## [Problem details]
Give the number of lines in the records below that include "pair". Reply with that number alone.
★ ★ ★ ★ ★
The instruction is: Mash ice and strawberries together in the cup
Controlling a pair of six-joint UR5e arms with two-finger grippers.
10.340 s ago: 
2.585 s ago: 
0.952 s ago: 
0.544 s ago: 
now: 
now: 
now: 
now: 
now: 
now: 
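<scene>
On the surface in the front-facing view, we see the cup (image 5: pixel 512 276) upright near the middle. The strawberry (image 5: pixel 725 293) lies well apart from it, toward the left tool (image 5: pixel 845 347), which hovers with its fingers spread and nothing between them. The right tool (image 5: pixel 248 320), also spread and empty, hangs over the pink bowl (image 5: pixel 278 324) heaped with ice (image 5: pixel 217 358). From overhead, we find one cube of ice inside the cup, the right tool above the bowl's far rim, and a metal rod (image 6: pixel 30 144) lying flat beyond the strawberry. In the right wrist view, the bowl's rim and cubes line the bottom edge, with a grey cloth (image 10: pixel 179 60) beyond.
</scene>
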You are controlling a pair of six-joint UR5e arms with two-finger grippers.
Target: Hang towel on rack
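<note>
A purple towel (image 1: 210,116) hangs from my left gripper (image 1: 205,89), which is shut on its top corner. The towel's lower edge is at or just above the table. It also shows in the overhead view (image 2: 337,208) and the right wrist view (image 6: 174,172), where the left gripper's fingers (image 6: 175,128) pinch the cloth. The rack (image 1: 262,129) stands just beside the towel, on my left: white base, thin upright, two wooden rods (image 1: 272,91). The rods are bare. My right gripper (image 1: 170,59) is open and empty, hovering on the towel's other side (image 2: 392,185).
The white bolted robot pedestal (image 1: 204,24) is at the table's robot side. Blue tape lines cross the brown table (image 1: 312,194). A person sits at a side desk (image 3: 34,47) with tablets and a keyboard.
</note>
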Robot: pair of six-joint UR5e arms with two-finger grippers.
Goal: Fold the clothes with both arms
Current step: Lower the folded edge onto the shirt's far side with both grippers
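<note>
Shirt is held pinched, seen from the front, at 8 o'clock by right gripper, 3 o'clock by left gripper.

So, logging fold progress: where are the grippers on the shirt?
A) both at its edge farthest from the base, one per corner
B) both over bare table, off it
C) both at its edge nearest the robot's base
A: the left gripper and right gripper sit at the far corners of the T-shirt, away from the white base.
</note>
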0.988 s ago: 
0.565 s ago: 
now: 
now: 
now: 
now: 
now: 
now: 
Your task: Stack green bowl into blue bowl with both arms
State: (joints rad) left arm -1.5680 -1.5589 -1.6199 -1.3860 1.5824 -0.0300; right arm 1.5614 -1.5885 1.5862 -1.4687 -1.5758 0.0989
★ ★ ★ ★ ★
## [Answer box]
3